• Task statement: Provide only the number of lines in the records below that contain "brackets".

*** Input for this task Section Begins ***

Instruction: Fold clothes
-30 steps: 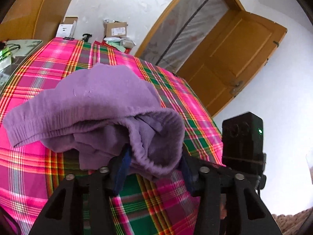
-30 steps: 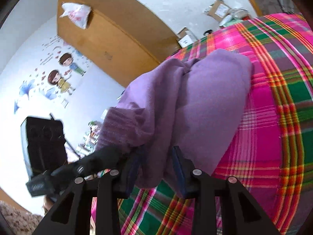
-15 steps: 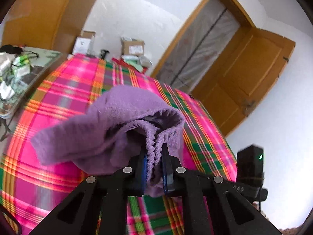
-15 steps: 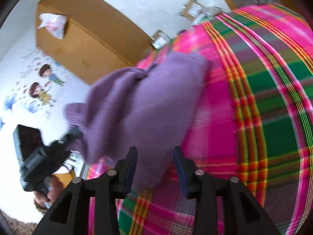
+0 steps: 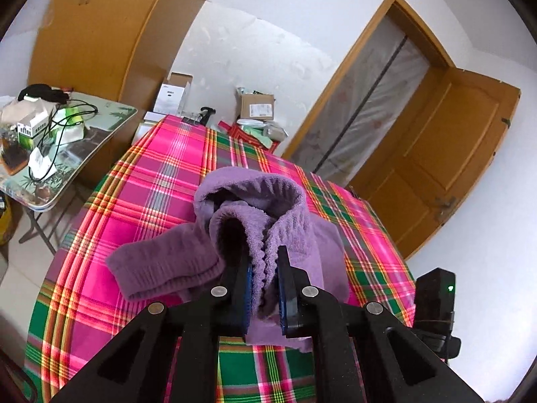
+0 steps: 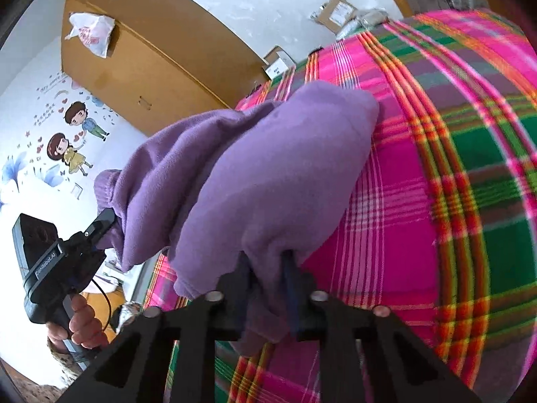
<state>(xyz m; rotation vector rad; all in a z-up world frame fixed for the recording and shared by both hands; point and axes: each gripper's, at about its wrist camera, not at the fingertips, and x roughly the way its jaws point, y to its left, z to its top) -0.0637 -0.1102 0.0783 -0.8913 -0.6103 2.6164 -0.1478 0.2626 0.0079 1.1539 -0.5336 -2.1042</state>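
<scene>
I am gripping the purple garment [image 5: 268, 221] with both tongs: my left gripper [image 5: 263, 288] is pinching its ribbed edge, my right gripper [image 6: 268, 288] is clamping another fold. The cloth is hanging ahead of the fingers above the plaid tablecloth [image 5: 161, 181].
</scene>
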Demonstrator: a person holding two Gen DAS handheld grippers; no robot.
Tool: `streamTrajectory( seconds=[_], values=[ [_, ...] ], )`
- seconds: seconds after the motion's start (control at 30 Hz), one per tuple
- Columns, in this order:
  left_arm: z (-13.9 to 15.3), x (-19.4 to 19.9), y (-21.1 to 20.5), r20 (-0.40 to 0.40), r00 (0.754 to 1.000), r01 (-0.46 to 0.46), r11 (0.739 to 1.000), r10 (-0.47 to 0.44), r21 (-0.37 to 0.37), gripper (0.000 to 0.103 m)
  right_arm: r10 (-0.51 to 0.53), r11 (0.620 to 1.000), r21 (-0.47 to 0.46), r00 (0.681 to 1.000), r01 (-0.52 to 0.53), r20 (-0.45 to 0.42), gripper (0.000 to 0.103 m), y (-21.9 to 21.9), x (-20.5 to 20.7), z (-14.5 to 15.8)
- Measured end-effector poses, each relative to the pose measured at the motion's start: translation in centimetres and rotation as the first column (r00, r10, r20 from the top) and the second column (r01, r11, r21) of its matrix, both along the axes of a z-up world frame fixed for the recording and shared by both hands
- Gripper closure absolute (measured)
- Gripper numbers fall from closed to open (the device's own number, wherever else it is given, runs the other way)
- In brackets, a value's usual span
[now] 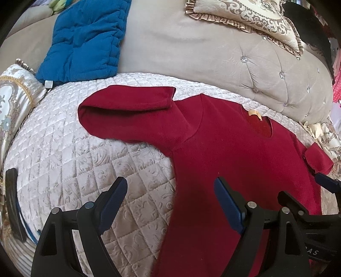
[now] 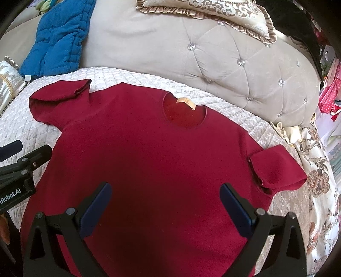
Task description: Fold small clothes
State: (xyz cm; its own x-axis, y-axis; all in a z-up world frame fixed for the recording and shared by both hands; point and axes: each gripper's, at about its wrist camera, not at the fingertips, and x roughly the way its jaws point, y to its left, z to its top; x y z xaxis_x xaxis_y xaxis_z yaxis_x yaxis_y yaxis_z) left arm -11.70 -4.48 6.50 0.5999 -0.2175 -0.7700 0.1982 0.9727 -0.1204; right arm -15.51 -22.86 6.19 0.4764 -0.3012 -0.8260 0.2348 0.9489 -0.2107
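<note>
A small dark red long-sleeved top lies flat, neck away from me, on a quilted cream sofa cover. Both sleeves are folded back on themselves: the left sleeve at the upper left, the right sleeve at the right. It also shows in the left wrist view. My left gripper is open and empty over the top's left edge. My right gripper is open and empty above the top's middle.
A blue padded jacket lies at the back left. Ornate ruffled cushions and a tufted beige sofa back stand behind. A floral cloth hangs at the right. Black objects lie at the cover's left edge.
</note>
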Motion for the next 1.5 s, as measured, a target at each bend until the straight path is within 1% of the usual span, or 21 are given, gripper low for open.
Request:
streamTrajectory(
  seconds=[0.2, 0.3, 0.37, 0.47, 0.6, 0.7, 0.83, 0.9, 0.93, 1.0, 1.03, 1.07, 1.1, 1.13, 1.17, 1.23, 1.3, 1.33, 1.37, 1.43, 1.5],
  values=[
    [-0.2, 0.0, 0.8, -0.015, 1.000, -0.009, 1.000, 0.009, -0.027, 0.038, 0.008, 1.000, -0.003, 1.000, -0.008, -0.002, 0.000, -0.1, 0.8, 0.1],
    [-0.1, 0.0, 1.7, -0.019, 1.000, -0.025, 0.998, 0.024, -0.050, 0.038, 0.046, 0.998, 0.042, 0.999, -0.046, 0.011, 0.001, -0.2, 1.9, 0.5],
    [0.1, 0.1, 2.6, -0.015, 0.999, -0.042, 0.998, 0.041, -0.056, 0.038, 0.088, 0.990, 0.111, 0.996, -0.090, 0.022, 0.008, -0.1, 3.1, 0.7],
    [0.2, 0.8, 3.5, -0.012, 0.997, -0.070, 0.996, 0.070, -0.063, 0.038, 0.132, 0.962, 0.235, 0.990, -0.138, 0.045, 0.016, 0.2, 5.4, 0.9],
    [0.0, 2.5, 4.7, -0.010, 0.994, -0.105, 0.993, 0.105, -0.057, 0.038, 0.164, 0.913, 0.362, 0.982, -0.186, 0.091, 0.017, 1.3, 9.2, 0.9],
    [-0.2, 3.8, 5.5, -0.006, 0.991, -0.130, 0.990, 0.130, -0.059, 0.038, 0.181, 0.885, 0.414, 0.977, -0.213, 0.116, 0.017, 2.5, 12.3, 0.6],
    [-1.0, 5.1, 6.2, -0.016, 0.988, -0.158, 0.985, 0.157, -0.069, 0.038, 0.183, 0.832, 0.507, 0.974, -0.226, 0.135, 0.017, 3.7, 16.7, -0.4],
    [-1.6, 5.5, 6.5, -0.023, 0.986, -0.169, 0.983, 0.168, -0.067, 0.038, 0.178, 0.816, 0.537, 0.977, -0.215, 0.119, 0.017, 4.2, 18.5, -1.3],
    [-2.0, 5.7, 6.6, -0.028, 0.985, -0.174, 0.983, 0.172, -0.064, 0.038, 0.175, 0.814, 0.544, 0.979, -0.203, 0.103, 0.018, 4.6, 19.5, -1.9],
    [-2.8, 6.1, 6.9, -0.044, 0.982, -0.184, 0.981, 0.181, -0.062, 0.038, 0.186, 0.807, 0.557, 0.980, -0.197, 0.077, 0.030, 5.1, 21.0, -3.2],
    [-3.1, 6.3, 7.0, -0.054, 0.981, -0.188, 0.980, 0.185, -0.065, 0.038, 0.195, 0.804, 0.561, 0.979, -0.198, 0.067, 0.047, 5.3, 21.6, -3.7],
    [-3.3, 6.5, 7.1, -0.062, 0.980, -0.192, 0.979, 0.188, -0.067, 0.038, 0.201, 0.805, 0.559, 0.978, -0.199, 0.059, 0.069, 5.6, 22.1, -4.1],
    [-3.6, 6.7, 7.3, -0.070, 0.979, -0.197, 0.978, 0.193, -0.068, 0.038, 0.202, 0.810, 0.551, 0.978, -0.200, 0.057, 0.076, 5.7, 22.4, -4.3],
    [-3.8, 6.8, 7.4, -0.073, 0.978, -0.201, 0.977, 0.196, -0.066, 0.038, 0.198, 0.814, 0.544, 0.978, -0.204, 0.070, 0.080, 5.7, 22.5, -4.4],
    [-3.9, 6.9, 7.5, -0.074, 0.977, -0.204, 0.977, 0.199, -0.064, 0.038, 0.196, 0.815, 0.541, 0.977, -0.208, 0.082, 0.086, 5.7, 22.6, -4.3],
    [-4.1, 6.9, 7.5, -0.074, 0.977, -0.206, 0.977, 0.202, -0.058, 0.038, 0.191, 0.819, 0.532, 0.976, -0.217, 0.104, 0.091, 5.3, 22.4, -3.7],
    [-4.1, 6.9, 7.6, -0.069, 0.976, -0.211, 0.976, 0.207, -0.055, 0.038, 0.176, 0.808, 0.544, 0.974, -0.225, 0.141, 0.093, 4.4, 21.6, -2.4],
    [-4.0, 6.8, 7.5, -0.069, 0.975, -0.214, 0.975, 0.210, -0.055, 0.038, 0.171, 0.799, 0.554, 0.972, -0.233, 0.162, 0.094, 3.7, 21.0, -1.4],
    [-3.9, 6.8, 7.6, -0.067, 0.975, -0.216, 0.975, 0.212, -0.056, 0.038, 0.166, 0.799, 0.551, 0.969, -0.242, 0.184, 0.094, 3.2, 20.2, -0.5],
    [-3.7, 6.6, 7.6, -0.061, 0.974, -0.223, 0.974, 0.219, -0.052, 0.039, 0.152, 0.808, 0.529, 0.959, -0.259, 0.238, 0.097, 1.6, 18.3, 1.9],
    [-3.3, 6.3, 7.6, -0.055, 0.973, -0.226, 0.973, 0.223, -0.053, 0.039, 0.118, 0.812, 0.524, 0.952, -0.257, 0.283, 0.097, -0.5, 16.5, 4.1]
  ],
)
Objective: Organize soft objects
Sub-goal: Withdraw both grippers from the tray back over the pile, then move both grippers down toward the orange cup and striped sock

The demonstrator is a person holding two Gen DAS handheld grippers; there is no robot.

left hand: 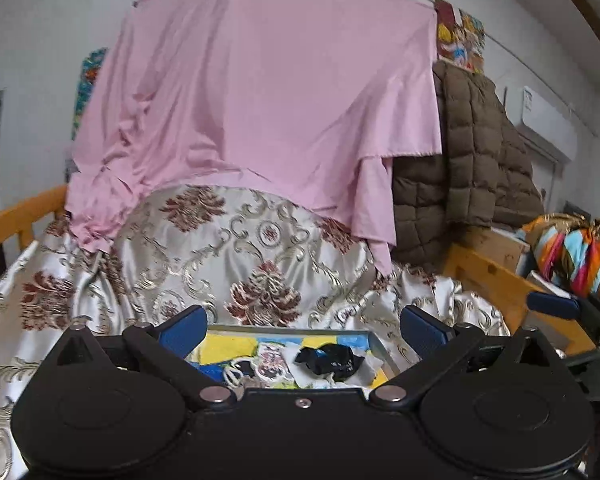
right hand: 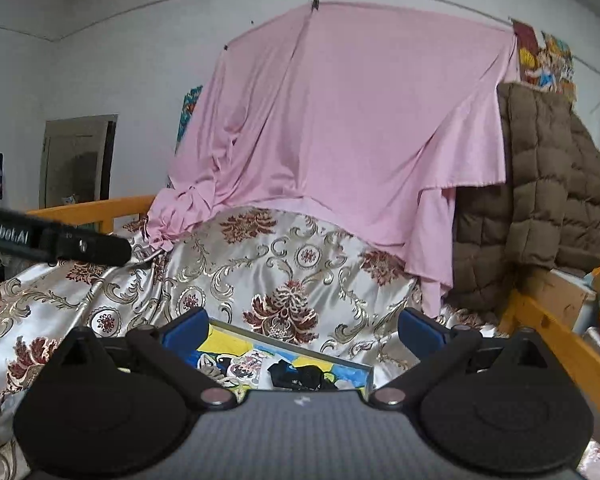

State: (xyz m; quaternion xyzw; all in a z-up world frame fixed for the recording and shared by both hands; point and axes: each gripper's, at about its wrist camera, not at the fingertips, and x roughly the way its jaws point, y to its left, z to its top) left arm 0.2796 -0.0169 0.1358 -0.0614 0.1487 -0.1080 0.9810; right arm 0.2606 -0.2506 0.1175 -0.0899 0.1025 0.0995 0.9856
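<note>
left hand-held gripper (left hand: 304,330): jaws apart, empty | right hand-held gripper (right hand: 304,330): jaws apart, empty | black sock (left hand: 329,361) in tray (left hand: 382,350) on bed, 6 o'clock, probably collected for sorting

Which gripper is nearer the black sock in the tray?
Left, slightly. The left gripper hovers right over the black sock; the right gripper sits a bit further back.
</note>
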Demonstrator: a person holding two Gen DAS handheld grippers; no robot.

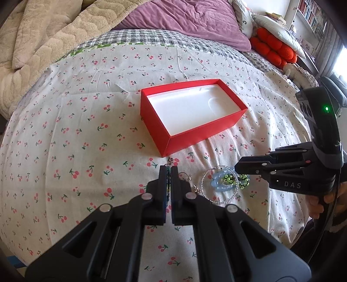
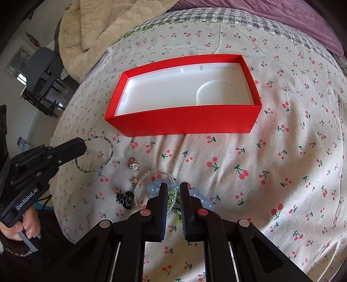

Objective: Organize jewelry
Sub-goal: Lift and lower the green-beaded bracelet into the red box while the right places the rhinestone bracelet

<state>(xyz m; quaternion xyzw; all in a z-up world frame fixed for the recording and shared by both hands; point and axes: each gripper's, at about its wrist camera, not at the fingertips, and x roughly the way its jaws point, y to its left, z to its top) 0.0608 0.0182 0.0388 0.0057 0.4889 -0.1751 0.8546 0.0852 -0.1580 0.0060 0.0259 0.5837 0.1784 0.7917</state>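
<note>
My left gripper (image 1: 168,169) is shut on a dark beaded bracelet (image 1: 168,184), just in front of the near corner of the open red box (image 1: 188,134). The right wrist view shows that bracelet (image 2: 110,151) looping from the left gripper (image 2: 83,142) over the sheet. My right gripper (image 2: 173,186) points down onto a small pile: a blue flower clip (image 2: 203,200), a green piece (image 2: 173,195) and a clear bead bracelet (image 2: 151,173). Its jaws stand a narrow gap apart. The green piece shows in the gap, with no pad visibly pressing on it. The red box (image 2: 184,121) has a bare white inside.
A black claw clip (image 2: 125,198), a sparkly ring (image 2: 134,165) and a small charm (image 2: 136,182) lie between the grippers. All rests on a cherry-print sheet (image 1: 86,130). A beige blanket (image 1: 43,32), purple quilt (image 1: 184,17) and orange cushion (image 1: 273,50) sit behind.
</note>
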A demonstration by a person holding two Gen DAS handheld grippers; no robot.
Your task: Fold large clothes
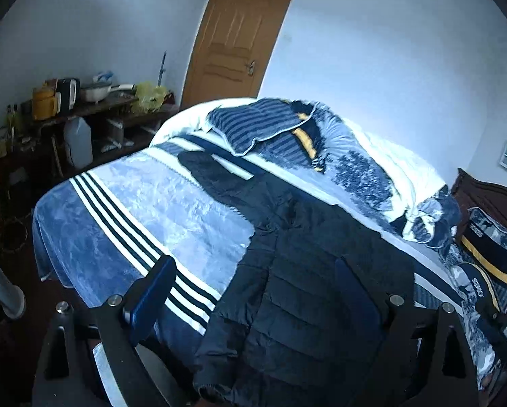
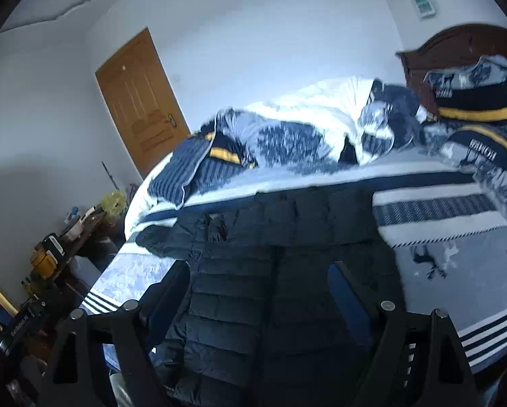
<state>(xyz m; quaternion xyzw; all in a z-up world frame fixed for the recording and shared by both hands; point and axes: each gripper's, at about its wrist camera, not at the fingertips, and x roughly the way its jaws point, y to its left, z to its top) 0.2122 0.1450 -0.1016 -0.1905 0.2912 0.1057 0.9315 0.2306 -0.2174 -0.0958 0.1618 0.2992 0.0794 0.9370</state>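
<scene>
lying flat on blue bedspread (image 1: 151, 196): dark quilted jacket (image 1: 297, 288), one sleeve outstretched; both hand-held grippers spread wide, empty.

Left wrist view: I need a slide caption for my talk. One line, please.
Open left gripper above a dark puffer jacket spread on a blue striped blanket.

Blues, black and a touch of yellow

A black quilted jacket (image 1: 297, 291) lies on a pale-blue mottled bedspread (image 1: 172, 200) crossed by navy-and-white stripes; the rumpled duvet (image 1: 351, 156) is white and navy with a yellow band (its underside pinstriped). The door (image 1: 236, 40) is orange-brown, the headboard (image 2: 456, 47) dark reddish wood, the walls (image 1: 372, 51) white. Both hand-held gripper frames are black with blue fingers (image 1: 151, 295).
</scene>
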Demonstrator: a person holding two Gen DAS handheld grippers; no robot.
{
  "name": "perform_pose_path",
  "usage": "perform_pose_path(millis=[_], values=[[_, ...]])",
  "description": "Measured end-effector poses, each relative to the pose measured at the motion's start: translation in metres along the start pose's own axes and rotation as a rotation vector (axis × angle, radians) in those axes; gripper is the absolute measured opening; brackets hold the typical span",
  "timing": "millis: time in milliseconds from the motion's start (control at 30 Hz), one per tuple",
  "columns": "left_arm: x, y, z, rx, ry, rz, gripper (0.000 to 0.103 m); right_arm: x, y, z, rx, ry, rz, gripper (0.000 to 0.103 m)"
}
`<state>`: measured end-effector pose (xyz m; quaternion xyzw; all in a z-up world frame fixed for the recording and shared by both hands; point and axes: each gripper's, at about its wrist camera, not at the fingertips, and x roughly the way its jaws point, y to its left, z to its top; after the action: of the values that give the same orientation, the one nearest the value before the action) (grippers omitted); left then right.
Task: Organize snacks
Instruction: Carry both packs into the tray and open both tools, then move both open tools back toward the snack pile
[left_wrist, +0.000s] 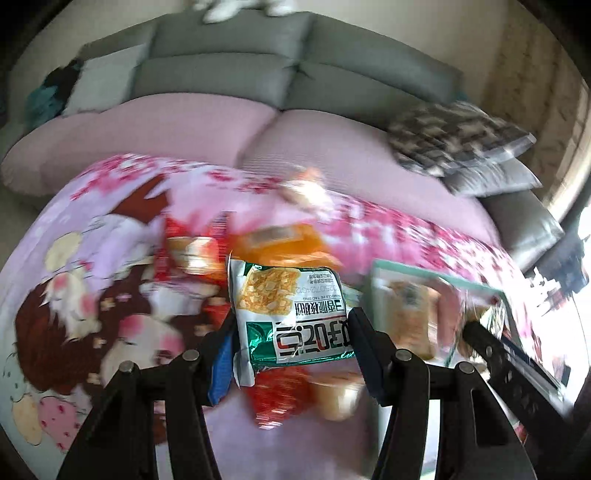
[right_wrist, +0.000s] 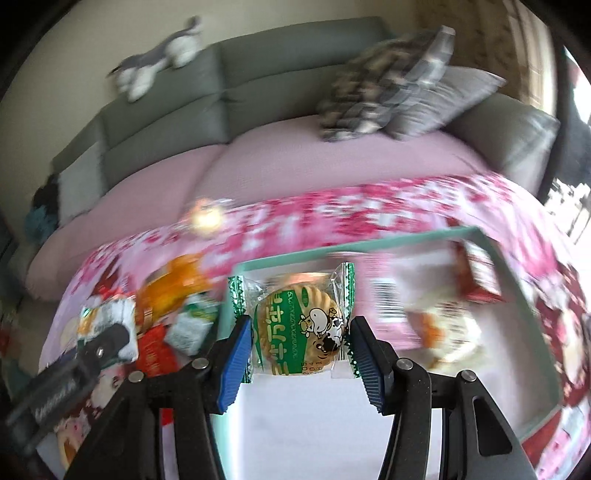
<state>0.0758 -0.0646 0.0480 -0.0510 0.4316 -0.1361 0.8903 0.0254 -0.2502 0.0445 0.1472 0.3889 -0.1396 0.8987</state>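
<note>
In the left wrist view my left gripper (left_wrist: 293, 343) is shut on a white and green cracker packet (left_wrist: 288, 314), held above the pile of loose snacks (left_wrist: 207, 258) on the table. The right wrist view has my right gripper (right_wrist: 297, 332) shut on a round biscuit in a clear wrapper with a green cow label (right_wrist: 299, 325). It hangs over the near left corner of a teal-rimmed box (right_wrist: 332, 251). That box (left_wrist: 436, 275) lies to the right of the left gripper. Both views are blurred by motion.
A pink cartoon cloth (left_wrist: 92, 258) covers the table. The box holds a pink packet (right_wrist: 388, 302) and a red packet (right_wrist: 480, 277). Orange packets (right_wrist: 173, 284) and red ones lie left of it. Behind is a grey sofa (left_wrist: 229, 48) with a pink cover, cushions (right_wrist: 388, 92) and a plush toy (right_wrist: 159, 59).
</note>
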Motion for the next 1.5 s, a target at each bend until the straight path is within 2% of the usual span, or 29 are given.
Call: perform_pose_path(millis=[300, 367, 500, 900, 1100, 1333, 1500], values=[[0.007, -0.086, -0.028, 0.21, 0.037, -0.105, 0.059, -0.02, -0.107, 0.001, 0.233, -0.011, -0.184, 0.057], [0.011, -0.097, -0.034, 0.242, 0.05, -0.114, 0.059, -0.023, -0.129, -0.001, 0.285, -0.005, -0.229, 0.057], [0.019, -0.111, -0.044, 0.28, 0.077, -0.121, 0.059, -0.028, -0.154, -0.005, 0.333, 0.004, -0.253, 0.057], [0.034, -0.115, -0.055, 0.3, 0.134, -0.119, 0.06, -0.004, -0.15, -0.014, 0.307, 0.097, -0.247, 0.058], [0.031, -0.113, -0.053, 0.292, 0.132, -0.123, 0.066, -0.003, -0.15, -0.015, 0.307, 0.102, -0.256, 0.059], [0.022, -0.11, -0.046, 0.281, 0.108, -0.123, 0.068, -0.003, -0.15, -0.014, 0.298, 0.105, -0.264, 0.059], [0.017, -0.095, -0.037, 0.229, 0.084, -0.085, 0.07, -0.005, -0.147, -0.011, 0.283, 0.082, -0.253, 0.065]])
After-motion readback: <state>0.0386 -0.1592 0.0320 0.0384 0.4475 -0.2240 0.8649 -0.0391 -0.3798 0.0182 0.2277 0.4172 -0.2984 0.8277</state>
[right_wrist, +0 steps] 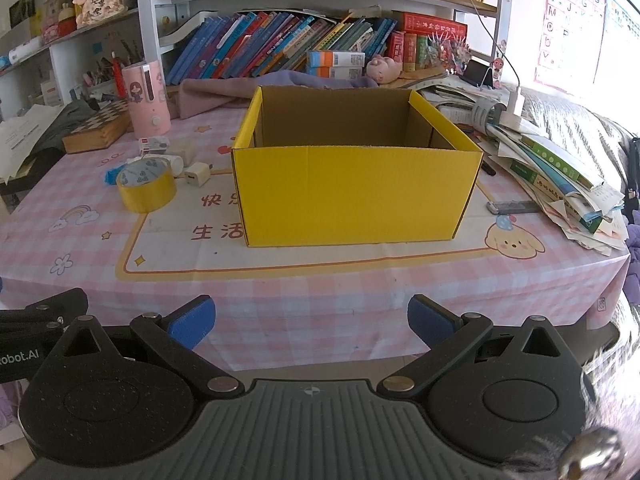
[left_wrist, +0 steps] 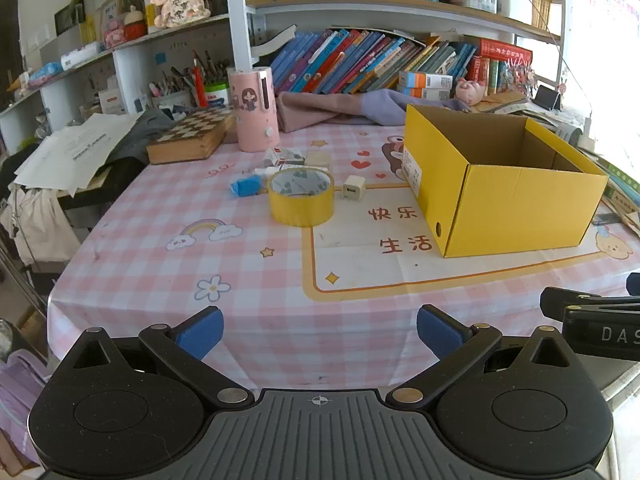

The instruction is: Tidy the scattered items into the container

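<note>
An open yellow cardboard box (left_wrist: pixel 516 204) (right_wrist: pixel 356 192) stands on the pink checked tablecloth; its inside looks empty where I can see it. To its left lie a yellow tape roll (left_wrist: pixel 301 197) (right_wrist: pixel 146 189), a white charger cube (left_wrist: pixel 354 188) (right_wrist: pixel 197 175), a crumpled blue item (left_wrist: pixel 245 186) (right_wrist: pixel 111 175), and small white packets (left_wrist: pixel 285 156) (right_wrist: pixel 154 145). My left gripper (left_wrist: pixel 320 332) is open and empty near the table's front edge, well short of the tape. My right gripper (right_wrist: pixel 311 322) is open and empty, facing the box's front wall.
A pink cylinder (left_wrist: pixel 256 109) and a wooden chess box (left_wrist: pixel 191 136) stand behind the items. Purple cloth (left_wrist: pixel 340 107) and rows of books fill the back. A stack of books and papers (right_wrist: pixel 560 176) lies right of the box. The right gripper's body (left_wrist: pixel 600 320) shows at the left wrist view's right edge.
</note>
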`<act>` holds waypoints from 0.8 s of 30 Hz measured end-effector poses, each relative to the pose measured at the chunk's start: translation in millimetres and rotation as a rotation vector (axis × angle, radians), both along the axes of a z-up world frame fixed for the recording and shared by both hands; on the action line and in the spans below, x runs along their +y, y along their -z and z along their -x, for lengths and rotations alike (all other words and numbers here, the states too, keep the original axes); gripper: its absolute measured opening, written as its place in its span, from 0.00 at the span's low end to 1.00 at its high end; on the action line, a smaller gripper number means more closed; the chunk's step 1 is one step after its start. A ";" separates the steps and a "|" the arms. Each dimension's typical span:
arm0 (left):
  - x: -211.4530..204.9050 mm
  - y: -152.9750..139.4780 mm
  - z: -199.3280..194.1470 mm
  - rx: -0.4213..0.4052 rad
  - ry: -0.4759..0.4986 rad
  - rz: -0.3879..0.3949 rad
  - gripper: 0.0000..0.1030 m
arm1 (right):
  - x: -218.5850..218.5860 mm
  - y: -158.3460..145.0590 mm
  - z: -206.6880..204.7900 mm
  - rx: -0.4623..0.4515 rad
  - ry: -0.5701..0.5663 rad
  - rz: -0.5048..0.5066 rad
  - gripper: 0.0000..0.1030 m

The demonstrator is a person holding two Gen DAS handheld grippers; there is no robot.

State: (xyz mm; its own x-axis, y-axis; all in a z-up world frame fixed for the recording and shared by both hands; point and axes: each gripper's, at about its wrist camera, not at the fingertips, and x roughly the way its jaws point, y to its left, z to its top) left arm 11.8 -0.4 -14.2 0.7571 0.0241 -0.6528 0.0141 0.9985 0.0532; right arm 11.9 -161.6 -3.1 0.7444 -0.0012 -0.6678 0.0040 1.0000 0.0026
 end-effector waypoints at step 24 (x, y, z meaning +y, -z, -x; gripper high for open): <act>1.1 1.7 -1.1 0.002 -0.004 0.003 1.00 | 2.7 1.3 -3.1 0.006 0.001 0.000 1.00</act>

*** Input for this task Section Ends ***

• Answer for the task: 2